▶ _Instructions for the task_: Identify all lines in the data containing the string "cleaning". Copy them out.

▬▬▬▬▬▬▬▬▬▬

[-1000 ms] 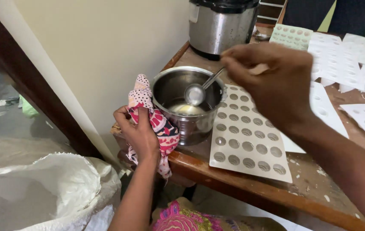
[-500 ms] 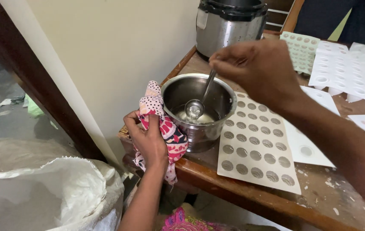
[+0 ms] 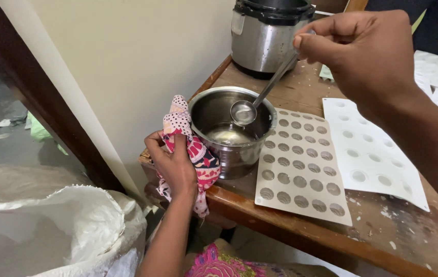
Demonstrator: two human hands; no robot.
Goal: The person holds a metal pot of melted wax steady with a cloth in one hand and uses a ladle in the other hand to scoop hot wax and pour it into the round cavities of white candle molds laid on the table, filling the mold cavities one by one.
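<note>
Two hands work at a steel pot (image 3: pixel 232 131) that stands near the left edge of the wooden desk (image 3: pixel 291 225). At about 8 o'clock from the pot, the left hand (image 3: pixel 175 164) presses a patterned pink cloth (image 3: pixel 198 154) against the pot's outer wall, its fingers (image 3: pixel 165 143) curled tight over the cloth. At 2 o'clock from the pot, the right hand (image 3: pixel 367 51) is raised above the desk, its fingers (image 3: pixel 314 43) pinched together on the top of a metal ladle (image 3: pixel 257 100). The ladle slants down to 7 o'clock, and its bowl hangs inside the pot's rim, above a shallow pool of pale liquid on the pot's bottom.

Just beside the pot at 3 o'clock lies a beige mould sheet (image 3: pixel 301 169) with rows of round cavities, touching or nearly touching the pot's wall. A white mould sheet (image 3: pixel 373 149) lies further on at 3 o'clock, its near edge by the beige one. At 12 o'clock from the pot stands a steel cooker (image 3: pixel 267 36) with a dark lid. A white woven sack (image 3: pixel 50 231) sits on the floor at 8 o'clock, below the desk.
</note>
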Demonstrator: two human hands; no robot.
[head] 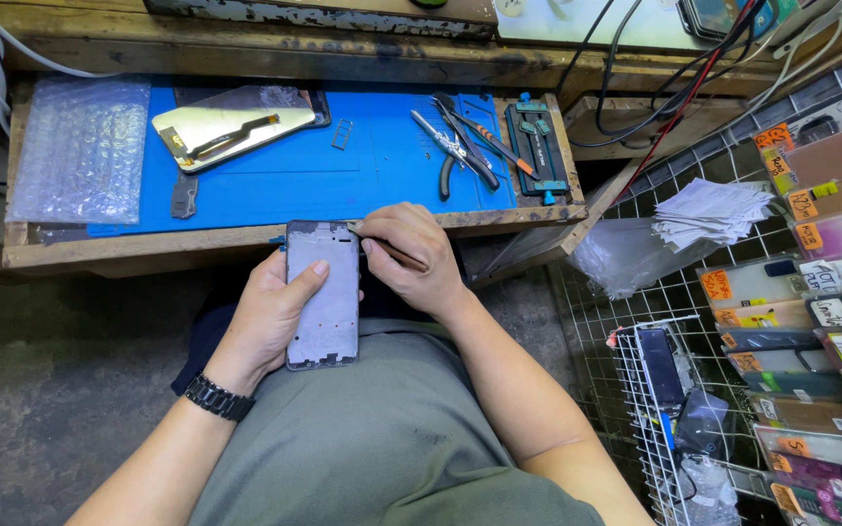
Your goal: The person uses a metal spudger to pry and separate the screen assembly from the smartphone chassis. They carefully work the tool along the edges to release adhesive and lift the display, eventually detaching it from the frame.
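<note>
My left hand (267, 317) holds a bare grey phone frame (323, 295) upright over my lap, thumb resting across its face. My right hand (411, 255) grips a thin brown-handled tool (394, 250) whose tip touches the frame's top right corner. A black watch sits on my left wrist.
A blue work mat (343, 175) lies on a low wooden bench (246, 237) with a gold phone panel (229, 132), pliers and tweezers (460, 146), a black jig (536, 146) and bubble wrap (80, 146). A wire rack (665, 409) and rows of phone cases (821, 292) stand at the right.
</note>
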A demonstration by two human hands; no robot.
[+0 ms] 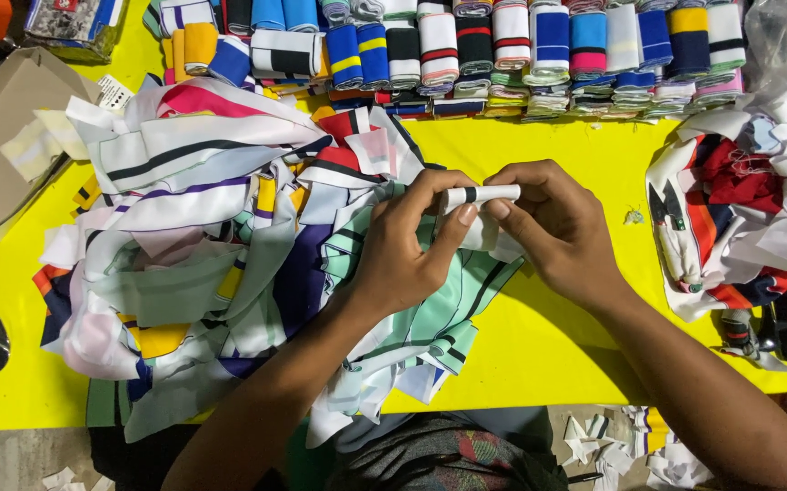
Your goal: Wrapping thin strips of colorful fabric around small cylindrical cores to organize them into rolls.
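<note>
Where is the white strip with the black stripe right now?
In the head view, centre: the white strip is pinched between left hand and right hand, above the fabric pile.

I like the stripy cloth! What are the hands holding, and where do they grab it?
Both hands hold one small white fabric strip with a dark stripe. The left hand pinches its left end, the right hand its right end.
</note>
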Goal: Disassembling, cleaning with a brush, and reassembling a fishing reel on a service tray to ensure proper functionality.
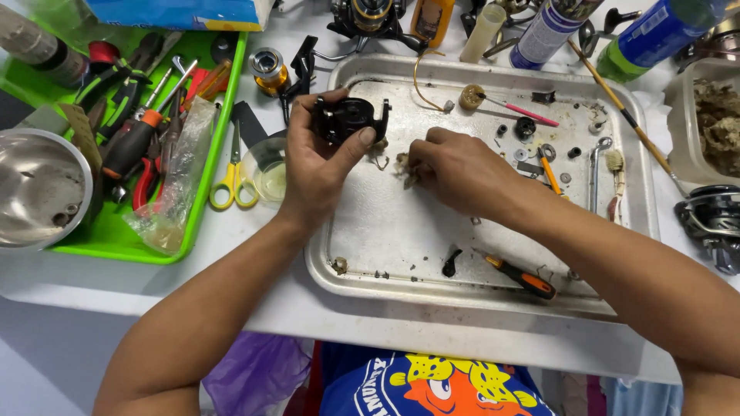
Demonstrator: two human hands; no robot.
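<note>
Over a metal tray (354, 277), left hand (316, 166) grips a black reel body (347, 117); right hand (455, 169) pinches a small scrap (404, 163).

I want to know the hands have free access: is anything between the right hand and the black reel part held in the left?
Nothing visible. The left hand holds the black reel part over the metal tray; the right hand is beside it, apart.

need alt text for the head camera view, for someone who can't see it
Seen from above, a person's left hand holds a black reel part over a metal tray, while the right hand pinches a small grubby piece beside it. Small parts and an orange-handled screwdriver lie in the tray; a green tool tray sits left.
</note>
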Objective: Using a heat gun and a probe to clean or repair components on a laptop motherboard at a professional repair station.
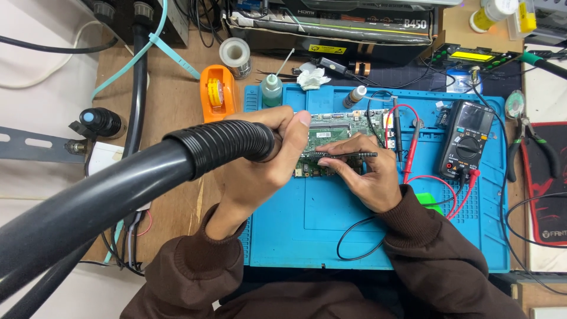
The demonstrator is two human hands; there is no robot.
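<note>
The person is leaning over a blue work mat (307, 236) that is lying on a brown wooden bench (171, 106). The left hand (266, 165) is wrapping closed around the ribbed end of a thick black hose (147, 171), aiming it at a green circuit board (336, 125) near the mat's top edge. The right hand (366, 171) is resting on the board, fingers pinching a thin dark tool (348, 155). A black meter (466, 139) with red leads is sitting to the right, an orange tape holder (217, 93) to the left.
</note>
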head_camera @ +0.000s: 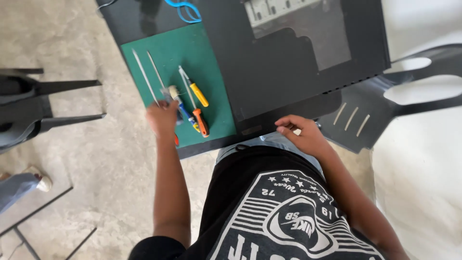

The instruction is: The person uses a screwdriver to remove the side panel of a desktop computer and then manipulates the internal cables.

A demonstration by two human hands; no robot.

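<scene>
Left hand (162, 118), centre-left of frame, lies knuckles-up on the lower left edge of a green mat (192, 72), fingers curled over the near end of a small brush (172, 92); whether it truly grips the brush, cannot tell. Right hand (301, 132), just right of centre, closed loosely, fingertips on the near edge of a black panel (288, 62), something small and pale pinched in them. On the mat: two thin metal rods (144, 77), a yellow-handled screwdriver (198, 94), an orange-handled screwdriver (200, 121). Blue cable (185, 10) at top edge. Black plastic chair (365, 115) at right, another chair (29, 106) at left. Concrete floor (96, 159) beneath.
</scene>
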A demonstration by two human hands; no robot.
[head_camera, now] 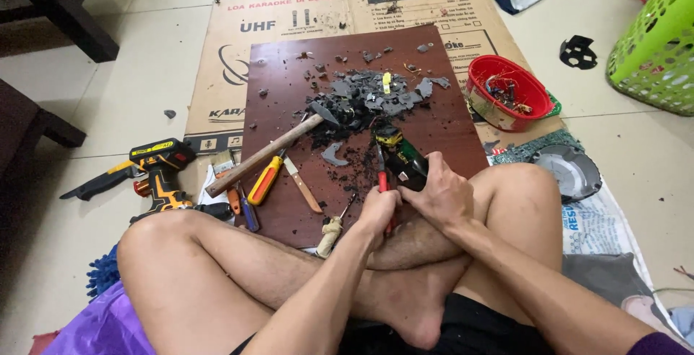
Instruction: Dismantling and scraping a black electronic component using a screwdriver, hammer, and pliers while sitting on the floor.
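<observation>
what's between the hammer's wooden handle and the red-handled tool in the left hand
In the head view, a wooden-handled knife lies on the brown board between them.

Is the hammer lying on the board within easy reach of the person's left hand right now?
Probably yes. The hammer lies bare on the brown board, nothing across its handle. But the left hand grips a red-handled tool, so it would need to let go first.

A single head-worn camera looks steeply down and forward from a person sitting cross-legged on the tiled floor (pixel 144 58). The view is close: bare knees and forearms fill the bottom, the dark wooden board (pixel 289 87) lies just ahead at centre, flattened cardboard (pixel 238 22) stretches away to the top edge, and a green basket (pixel 654 44) sits at far right
</observation>
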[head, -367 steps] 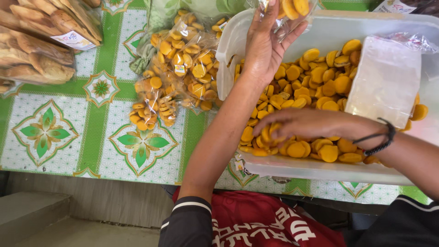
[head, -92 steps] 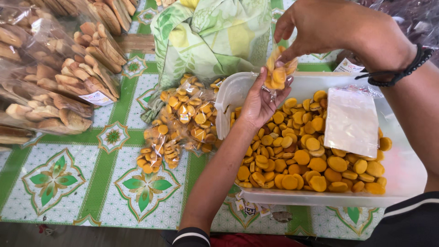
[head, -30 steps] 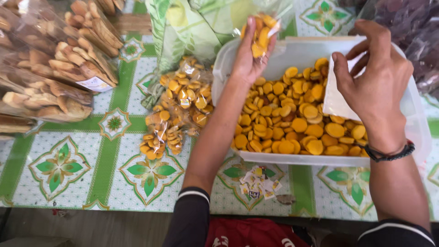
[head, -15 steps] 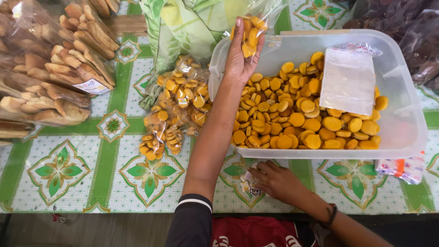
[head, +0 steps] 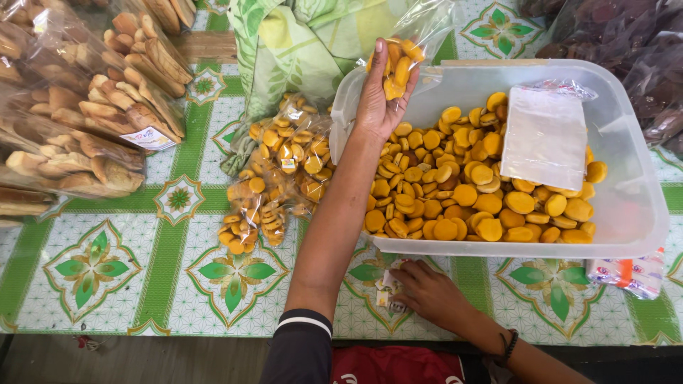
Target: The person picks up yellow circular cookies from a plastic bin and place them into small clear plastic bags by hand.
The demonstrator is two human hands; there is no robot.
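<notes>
Surface: a table (head: 163, 284) under a white cloth with green bands and leaf medallions; its near edge runs along the bottom, with bare grey floor (head: 142, 359) below.

Far left corner: stacked clear bags of long pale-brown biscuits (head: 92, 114), overlapping one another and reaching the left edge.

Left of centre: small filled bags of round orange biscuits (head: 277, 171) lie in a heap, touching a crumpled green-and-yellow plastic bag (head: 299, 43) at the far edge.

Your left hand (head: 380, 96) is raised over the near-left corner of the tub, fingers curled shut around a clear bag of orange biscuits (head: 398, 60); the bag hangs above the tub's far-left rim.

Your right hand (head: 427, 291) rests palm-down at the near edge, just in front of the tub, fingertips on a few small paper labels (head: 388, 288). You cannot tell whether it pinches one. A dark band sits on that wrist.

Centre to right: clear plastic tub (head: 633, 213), its floor covered with loose orange biscuits (head: 462, 192); a stack of empty clear bags (head: 544, 135) lies on them toward the far-right side.

Near-right corner: a small printed packet (head: 629, 274) partly under the tub's rim. Far right corner: bags of dark goods (head: 626, 50).
</notes>
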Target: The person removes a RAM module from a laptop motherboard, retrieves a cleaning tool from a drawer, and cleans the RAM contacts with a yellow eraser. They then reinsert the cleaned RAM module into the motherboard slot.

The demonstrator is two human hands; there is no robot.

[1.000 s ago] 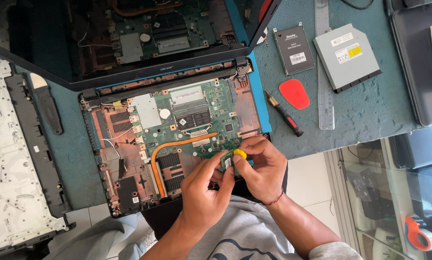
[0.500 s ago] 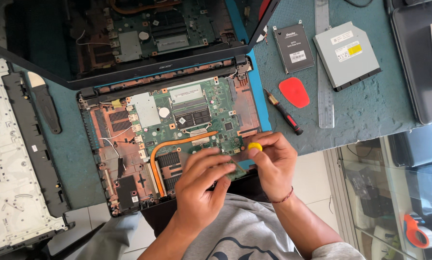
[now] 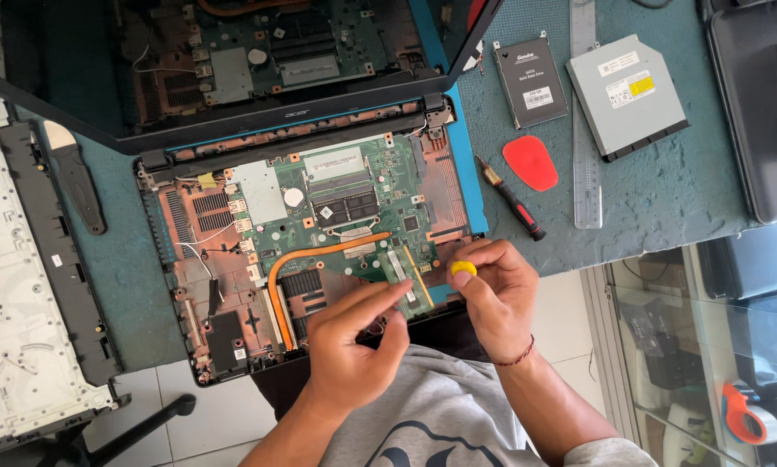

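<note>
An opened laptop base (image 3: 189,285) lies in front of me with its green motherboard (image 3: 354,207) and a copper heat pipe (image 3: 319,255) exposed. My right hand (image 3: 497,298) pinches a small tool with a yellow cap (image 3: 463,268) at the board's near right corner. My left hand (image 3: 354,346) reaches in from below, its fingertips on a narrow green memory module (image 3: 399,275) that stands tilted on the board. Whether those fingers grip the module is hidden.
The laptop's lid (image 3: 86,60) stands open at the back. A keyboard cover (image 3: 16,285) lies at left. On the blue mat (image 3: 665,190) to the right are a red-handled screwdriver (image 3: 514,201), a red pick (image 3: 529,163), a metal ruler (image 3: 585,121), a black drive (image 3: 529,82) and a grey optical drive (image 3: 626,95).
My right hand has shifted to the right with the yellow-capped tool. My left hand's fingers have stretched out toward the memory module.
</note>
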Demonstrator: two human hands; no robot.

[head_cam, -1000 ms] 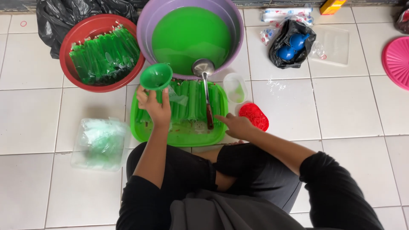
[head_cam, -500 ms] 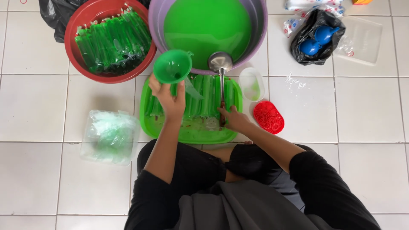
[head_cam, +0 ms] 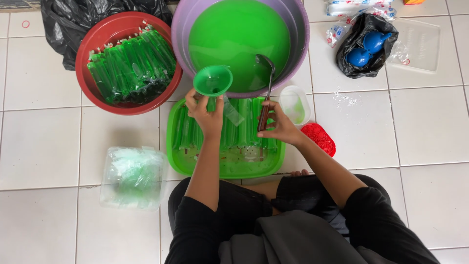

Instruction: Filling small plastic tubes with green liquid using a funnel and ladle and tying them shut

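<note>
Left hand [head_cam: 209, 116]: fingers closed around a green funnel [head_cam: 212, 80] seated in a clear plastic sleeve [head_cam: 232, 110], upright over the green tray [head_cam: 224, 166], so drips land inside. Right hand [head_cam: 278, 128]: fingers wrapped on a ladle [head_cam: 266, 93], bowl resting in the purple basin [head_cam: 298, 63] of green liquid. Red basin [head_cam: 93, 58] of filled sleeves sits left; bare floor tiles [head_cam: 430, 127] lie right.
</note>
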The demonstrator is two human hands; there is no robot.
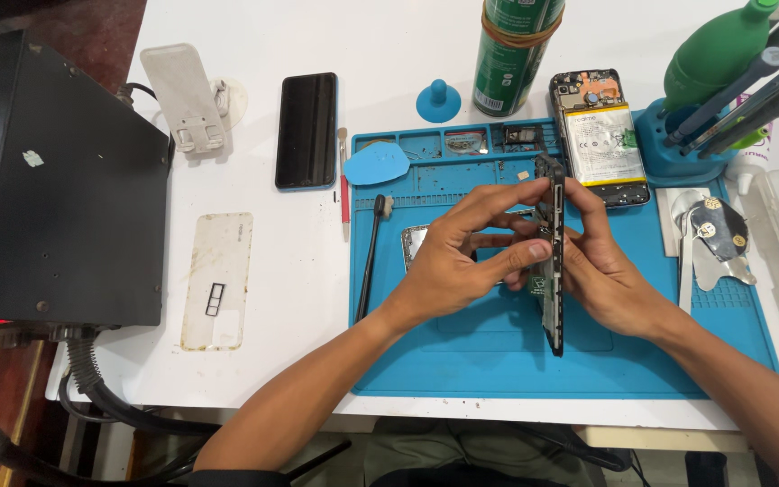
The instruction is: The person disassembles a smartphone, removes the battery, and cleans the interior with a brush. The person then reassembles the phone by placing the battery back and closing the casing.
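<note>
The left hand and right hand are nearest, both pinching a phone frame held on edge between them, above the middle of the mat. The mat's bare blue near half lies under and behind the wrists, open out to its front edge. Left of the left hand stands a black box at the table edge, then white tabletop with a clear back cover and a dark phone. Beyond the fingers are a green can and an opened phone showing its battery. Right of the right hand lie metal picks. A thin black tool lies just left of the left wrist.
</note>
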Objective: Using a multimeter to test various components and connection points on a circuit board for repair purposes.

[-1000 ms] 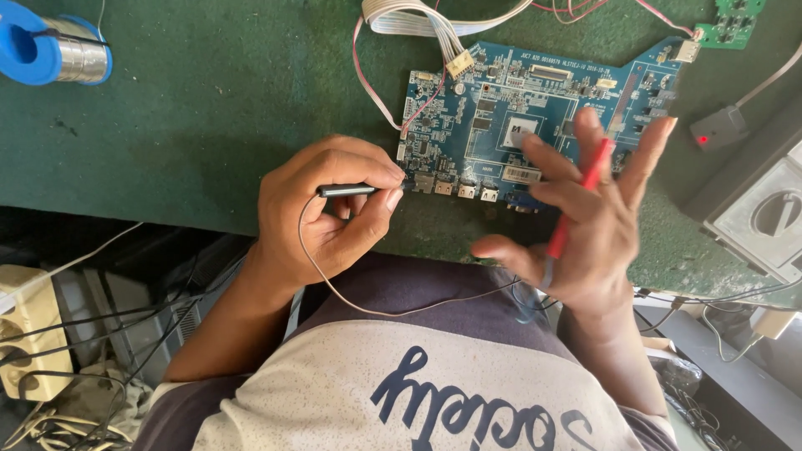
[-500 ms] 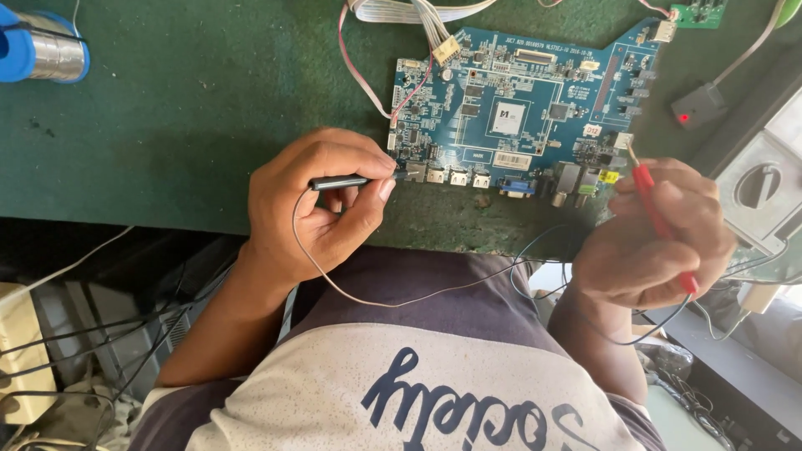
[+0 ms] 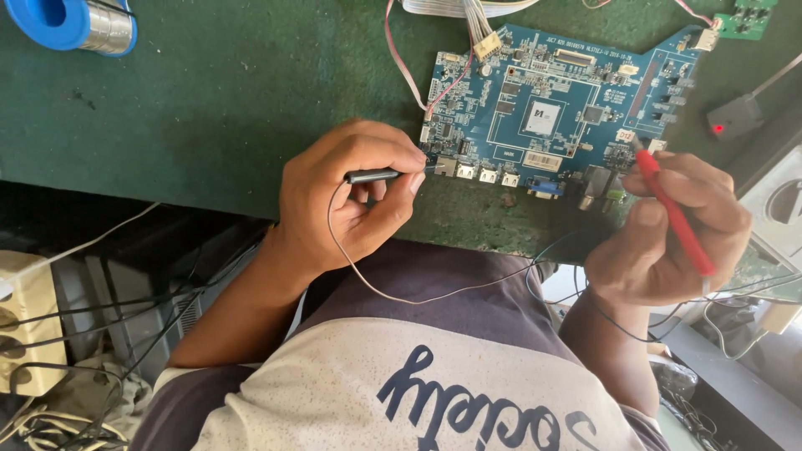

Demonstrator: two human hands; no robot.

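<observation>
Green mat [image 3: 209, 108] covers bench. Blue circuit board [image 3: 551, 108] lies flat at mat's near right part, ribbon cables plugged at far edge. Left hand [image 3: 342, 200] curled, fingers pinched on black probe [image 3: 376, 175], tip at board's near left edge. Right hand [image 3: 668, 230] closed around red probe [image 3: 672, 213], tip touching board's right side. Solder spool [image 3: 75, 23], blue-flanged, sits at far left corner, well apart.

1 head camera looks steeply down, close over the green bench [image 3: 209, 125].
</observation>
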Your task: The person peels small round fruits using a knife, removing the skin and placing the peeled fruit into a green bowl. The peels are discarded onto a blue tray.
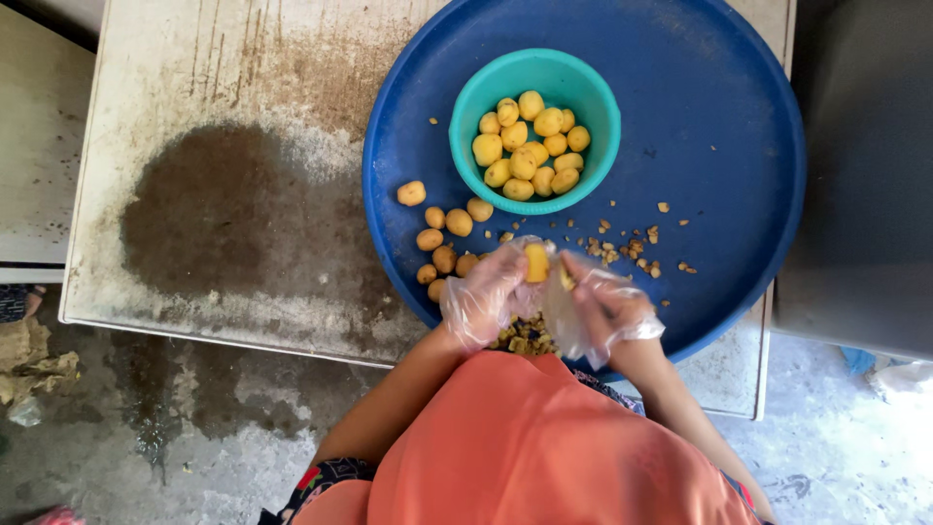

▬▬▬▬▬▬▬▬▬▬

▶ _Expected output_:
Goal: Disassembling, cleaning with a brush, and reassembling a fishing reel on a service tray to ensure proper functionality.
Target: The person removes a RAM module from a laptop motherboard, retrieves a cleaning tool from a drawer, and cleans the RAM contacts with a yellow eraser. They then reinsert the cleaned RAM module into the motherboard slot.

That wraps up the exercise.